El jefe la miró de soslayo.

– Bueno, ahora tenemos que descubrir quién ha cogido ese ordenador. Kroeger no ha sido, si no lo ha admitido con todo lo que le han inyectado quiere decir que no tiene nada que ver con esto.

– ¿Qué pasará con él?

– Ya lo sabes, ¿por qué me lo preguntas?

– No ha hecho nada.

– No hace falta que me lo recuerdes. Se lo haremos saber a quien se haya hecho pasar por él.

Andreas

Menuda noche, menudos sueños. Jan se despertó a las cuatro, completamente sudado, en el sofá del salón de sus amigos. Cuando llegó a casa ellos no estaban, pero debían de haber vuelto mientras dormía, ya que se encontraba bajo un cálido edredón y la tele estaba apagada. Por la tarde se había echado una siesta, luego se había pasado toda la noche hablando con Julia por el móvil, al final debía de haberse venido abajo. No había hecho una llamada así en toda su vida. Todas las tensiones le estallaron de repente, hizo un monólogo de una hora antes de que Julia pudiera pronunciar una palabra. Repasó todos los acontecimientos, dejando a un lado el asunto de las modelos indias, y acabó con el gran discurso que su jefe le había soltado por la mañana. ¿Lo había convencido? ¿Quién? El jefe. Sí. Podía ser. Qué historia tan absurda. Increíble. Aunque sí, le creo. Veremos cómo será trabajar con él a partir de ahora: tampoco es que hasta el momento haya tenido ocasión. Terminaron hablando del fin de semana siguiente, en el que su mujer y sus hijos irían a visitarlo a Múnich. Ninguno de los dos veía llegar la hora.

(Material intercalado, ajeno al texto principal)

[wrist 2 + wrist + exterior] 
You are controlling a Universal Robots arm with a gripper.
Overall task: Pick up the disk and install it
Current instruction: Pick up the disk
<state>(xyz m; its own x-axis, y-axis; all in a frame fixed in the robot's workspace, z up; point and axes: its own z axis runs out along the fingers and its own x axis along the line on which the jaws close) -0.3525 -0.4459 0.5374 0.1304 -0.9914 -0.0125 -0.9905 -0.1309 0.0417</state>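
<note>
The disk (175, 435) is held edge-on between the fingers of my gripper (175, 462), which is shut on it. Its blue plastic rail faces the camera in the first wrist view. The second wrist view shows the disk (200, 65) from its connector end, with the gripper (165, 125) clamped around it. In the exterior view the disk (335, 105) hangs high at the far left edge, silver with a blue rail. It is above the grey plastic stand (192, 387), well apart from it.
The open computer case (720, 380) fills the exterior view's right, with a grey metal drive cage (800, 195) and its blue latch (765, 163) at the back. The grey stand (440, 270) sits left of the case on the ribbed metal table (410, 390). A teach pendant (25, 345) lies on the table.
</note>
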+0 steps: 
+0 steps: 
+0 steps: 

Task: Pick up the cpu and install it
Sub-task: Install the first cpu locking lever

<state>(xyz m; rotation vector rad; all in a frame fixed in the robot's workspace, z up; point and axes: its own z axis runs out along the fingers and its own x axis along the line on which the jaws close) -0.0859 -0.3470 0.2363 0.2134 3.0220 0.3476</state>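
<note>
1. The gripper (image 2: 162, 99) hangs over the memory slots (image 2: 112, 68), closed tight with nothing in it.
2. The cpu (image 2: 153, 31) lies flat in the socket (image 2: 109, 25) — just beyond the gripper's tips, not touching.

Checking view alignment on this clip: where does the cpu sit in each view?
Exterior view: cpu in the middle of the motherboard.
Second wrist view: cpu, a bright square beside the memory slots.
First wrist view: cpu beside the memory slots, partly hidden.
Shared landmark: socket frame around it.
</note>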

Mientras repasaba los puntos destacados de la conversación, Jan se dio cuenta de que, aparte de las modelos y la fiesta alucinada, también había omitido su visita a Pamira y el consiguiente robo del ordenador.

Estaba demasiado avergonzado: se había convertido en un ladrón.

Además, había aterrorizado a una inocente que estaba a punto de saber que su padre había muerto.

Y, para acabar de arreglarlo, su temerario gesto ponía en apuros a un colega si, como era presumible, Pamira denunciaba el hecho no solamente a la policía, sino también a la empresa.